> [YOUR GOAL]: Would you print every entry below exactly as written, omitting the images?

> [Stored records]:
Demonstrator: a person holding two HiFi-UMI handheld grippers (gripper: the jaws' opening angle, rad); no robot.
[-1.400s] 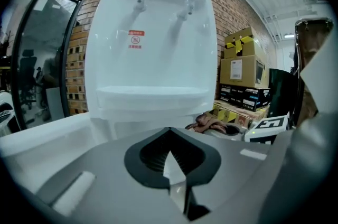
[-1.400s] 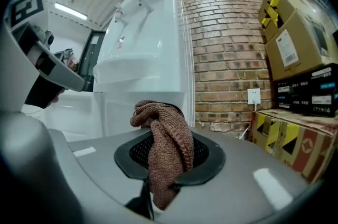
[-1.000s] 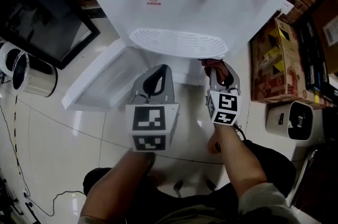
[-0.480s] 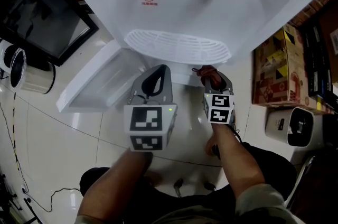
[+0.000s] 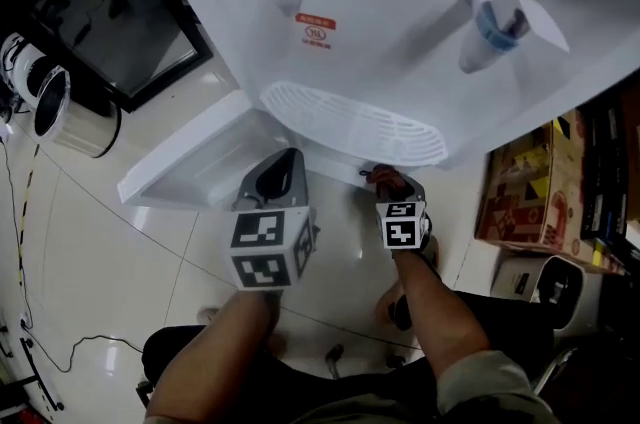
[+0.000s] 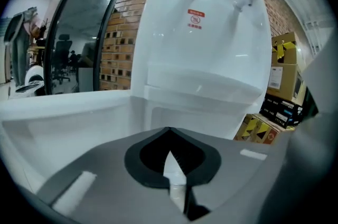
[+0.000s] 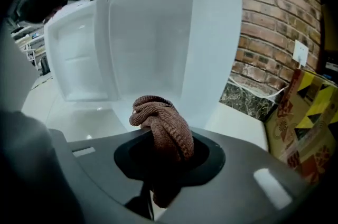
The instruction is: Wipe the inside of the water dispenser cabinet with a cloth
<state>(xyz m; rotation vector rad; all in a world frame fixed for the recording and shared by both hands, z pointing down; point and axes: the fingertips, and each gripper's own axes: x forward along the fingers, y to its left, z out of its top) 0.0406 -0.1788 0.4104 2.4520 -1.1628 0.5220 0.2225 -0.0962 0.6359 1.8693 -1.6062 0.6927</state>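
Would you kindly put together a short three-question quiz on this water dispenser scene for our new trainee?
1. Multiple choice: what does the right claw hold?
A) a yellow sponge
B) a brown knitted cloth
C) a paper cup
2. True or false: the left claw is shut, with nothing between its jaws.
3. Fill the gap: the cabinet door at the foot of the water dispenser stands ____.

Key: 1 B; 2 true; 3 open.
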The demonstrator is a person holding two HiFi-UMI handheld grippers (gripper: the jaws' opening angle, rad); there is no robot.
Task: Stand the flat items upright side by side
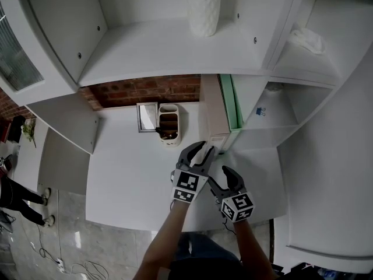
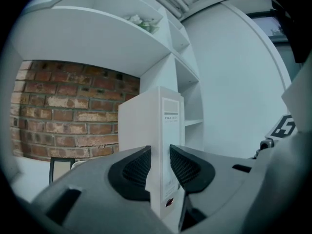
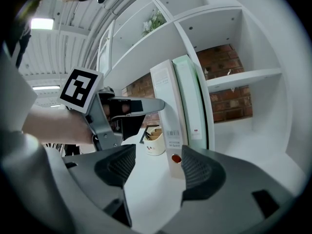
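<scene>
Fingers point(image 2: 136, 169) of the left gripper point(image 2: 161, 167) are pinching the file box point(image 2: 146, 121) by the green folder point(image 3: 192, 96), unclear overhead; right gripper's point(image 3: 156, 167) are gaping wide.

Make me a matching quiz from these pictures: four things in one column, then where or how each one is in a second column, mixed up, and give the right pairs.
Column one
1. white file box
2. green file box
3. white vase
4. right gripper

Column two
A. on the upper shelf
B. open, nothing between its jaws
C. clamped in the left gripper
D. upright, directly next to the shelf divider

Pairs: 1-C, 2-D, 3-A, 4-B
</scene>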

> [OUTPUT FOR THIS EXERCISE]:
Demonstrator: a person holding two HiFi-UMI handheld grippers (gripper: the jaws' opening angle, rad); no robot.
[-1.400s] 
[-1.400s] 
[-1.000s] 
[-0.480s] 
[+0.000s] 
[+0.000s] 
[+0.000s] 
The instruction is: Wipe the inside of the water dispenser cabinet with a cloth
<state>(xyz m; rotation vector rad; all in a world frame fixed for the recording and shared by both hands, z pointing down; point and axes: the fingertips, and each gripper's own axes: x forward along the fingers, y to its left, z out of its top) 0.0406 -0.1788 0.4104 2.4520 -1.1628 0.5220 0.2225 -0.0962 0.6359 1.8693 -1.6062 0.6927</state>
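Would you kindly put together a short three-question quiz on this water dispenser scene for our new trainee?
1. Multiple choice: what does the right claw hold?
A) a yellow sponge
B) a brown knitted cloth
C) a paper cup
2. True or false: the left claw is shut, with nothing between its jaws.
3. Fill the gap: the cabinet door at the foot of the water dispenser stands ____.

Key: 1 B; 2 true; 3 open.
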The demonstrator is a person holding two HiFi-UMI handheld grippers (gripper: the jaws' opening angle, rad); there is no robot.
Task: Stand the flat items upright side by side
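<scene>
Fingers point(image 2: 136, 169) of the left gripper point(image 2: 161, 167) are pinching the file box point(image 2: 146, 121) by the green folder point(image 3: 192, 96), unclear overhead; right gripper's point(image 3: 156, 167) are gaping wide.

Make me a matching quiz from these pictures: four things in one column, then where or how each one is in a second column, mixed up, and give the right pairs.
Column one
1. white file box
2. green file box
3. white vase
4. right gripper

Column two
A. on the upper shelf
B. open, nothing between its jaws
C. clamped in the left gripper
D. upright, directly next to the shelf divider

Pairs: 1-C, 2-D, 3-A, 4-B
</scene>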

Nothing further is required of this output.